「 夏の小袖 」
児玉 和子(中野区)
陽が落ちた。猛暑を避けて家でクーラー漬けになっていた私は、ぶらりと散歩に出た。
向こうからゆかたを着た幼女が三人、若い母親たちに手をひかれ、金魚の入ったビニール袋をさげて、はしゃぎながらやって来た。
〈そうだった、今日はこの街の氏神、氷川神社の例大際だった〉夏祭りの宵らしく、遠くから太鼓の音も聞こえてきた。
子どもたちが成人してしまった今、お祭りには縁遠くなってしまったが、ゆかた姿の幼女たちは、私に娘が三歳児だったころの、ある夏の夕方を思い出させた。

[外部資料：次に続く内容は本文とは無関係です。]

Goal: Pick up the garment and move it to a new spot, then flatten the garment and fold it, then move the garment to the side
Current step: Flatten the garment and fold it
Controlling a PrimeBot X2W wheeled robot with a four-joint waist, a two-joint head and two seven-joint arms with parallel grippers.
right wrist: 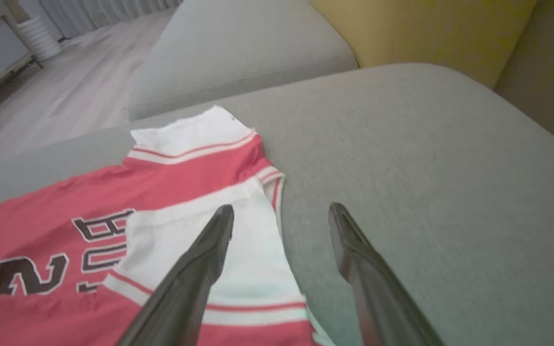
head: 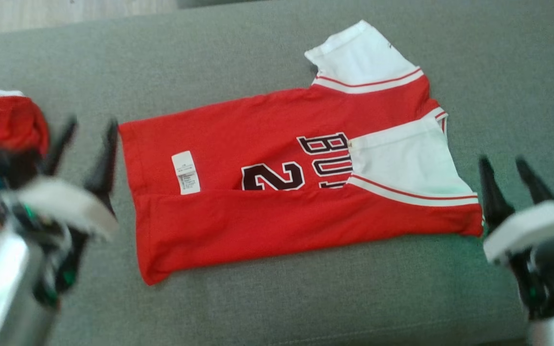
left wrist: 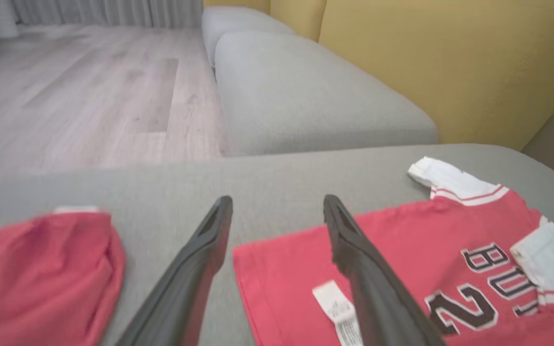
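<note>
Jersey [head: 277, 192] lay flat on the grey cushion [head: 277, 307], lengthwise between the two pincers. Red body, white sleeves with red stripes, dark print partly covered. The long edge nearest the robot was folded up over the body. One white sleeve [head: 402, 158] was folded onto the front. The other sleeve lay out on the far side.

Left pincer [head: 92, 122]: spread wide, empty, touching nothing visible. The hem end of the jersey lay just to its right. In the left wrist view its right finger [left wrist: 354, 250] stood over the hem corner, with the white label [head: 185, 172] just beside it. Whether it touched the cloth could not be told.

Right pincer [head: 502, 162]: also spread wide, empty. The shoulder end of the jersey lay just to its left. In the right wrist view its left finger [right wrist: 200, 259] stood over the folded sleeve and its right finger over bare cushion.

A second red cloth [head: 3, 125] lay crumpled to the left of the left pincer, apart from the jersey. Beyond both pincers were more grey cushions, a yellow backrest [left wrist: 450, 72] and a wood floor [left wrist: 89, 96].
</note>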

その日は真夏日だった。私は早めに庭に水を打ち、娘に行水をさせようかと準備していた。と書いたが、今の若い人に行水の図がえがけるだろうかと、余計なことが気になる。
それはさておき、そこに隣に住む幸子ちゃんがゆかた姿できた。幸子ちゃんは娘の美和子と同じ幼稚園に通う仲良しで、何かと影響され合う仲である。
「美和子ちゃんほら」幸子ちゃんは赤い花模様の両袖を広げて、得意そうにくるりと回ってみせると帰ってしまった。
「美和子もあんなの着たい」
娘は私の恐れていたことを口にした。
さて困った。ゆかたは作っていない。
「あれは着ると暑いのよ」と言ってみたが、三歳児といえども女の端くれ、「暑くてもいい」と譲らない。この願いを叶えてやらないと欲求不満が残ると判断した私は、母が贈ってくれた三歳祝いの綿入れ友禅の着物を出してきた。綿入れちゃんちゃんことのアンサンブルである。今なら差し当たりダウンジャケットにダウンのベストといったところ。
娘は華やかな友禅模様に目を輝かせた。
私は着物に汗がつかないように、ワンピースの上から着せ、ちゃんちゃんこも重ねた。そのほうが早く降参するだろうという、深謀遠慮。
娘は大喜びで姿見の前に立ち、幸子ちゃんをまねて、両袖を広げるとくるりと回った。
「美和子ちゃん可愛いね」娘は言葉も上の空。額に汗を浮かせた赤い顔で、「もういい」と言った。
「ね、暑かったでしょ」娘は小さく頷いた。
私は見るだに暑い綿入れ友禅を脱がせ、風呂場に直行して汗を流してやった。
非道な行為の償いという気持ちも働いて、「美和子ちゃんお姫様みたいだったわよ」と負い目はお世辞になった。娘は嬉しそうに、「うん」と笑顔を見せた。
『夏の小袖』という諺は、夏に小袖をもらっても、暑くて着られない。役に立たないという意味だが、この綿入れ友禅は、夏というのに、娘心を満足させ、その母親の急場も救い、大いに役に立ってくれたのである。